→ PROBLEM TO SOLVE: Only the lines from the one with "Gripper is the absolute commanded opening" through the last line of the data below are to be duplicated, exactly and without pictures.
◆ ◆ ◆ ◆
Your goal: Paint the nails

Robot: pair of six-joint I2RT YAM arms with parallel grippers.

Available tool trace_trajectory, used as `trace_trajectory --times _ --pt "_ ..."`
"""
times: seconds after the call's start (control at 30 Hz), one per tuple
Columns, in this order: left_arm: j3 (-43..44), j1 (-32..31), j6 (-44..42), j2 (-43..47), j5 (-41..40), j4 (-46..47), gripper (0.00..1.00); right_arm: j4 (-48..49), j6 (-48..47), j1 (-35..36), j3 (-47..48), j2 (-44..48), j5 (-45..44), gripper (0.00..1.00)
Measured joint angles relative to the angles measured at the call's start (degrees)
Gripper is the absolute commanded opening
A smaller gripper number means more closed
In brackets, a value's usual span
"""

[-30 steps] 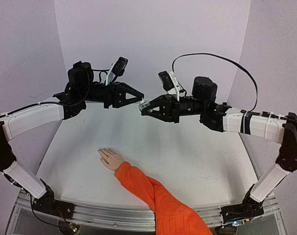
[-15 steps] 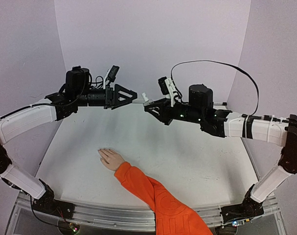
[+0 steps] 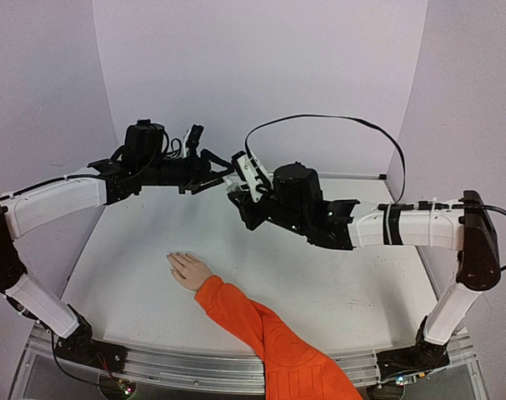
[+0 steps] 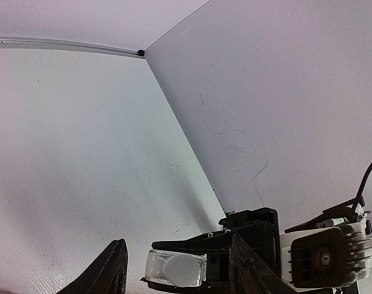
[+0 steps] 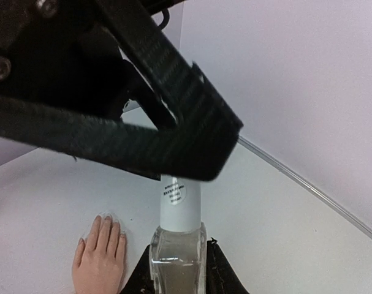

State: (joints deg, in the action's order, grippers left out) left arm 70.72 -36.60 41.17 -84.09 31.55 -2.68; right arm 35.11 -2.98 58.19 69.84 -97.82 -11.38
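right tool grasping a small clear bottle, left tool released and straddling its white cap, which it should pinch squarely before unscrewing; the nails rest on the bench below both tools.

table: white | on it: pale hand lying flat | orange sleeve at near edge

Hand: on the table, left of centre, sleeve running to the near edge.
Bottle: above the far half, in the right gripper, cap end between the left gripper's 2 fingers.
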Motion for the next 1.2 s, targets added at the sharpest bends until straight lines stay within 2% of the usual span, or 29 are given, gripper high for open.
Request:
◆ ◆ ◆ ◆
→ PROBLEM SOLUTION:
Gripper is the absolute commanded opening
A smaller gripper number means more closed
In brackets, a value's usual span
"""

[-30 steps] 
[-15 steps] 
[+0 steps] 
[+0 steps] 
[+0 steps] 

State: (joints deg, in the action's order, grippers left out) left arm 70.72 -36.60 41.17 -84.09 31.55 -2.68; right arm 35.11 -2.98 58.19 69.84 -97.82 -11.38
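right tool grasping a small clear bottle, left tool released and straddling its white cap, which it should pinch squarely before unscrewing; the nails rest on the bench below both tools.

table: white | on it: pale hand lying flat | orange sleeve at near edge

Hand: on the table, left of centre, sleeve running to the near edge.
Bottle: above the far half, in the right gripper, cap end between the left gripper's 2 fingers.
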Motion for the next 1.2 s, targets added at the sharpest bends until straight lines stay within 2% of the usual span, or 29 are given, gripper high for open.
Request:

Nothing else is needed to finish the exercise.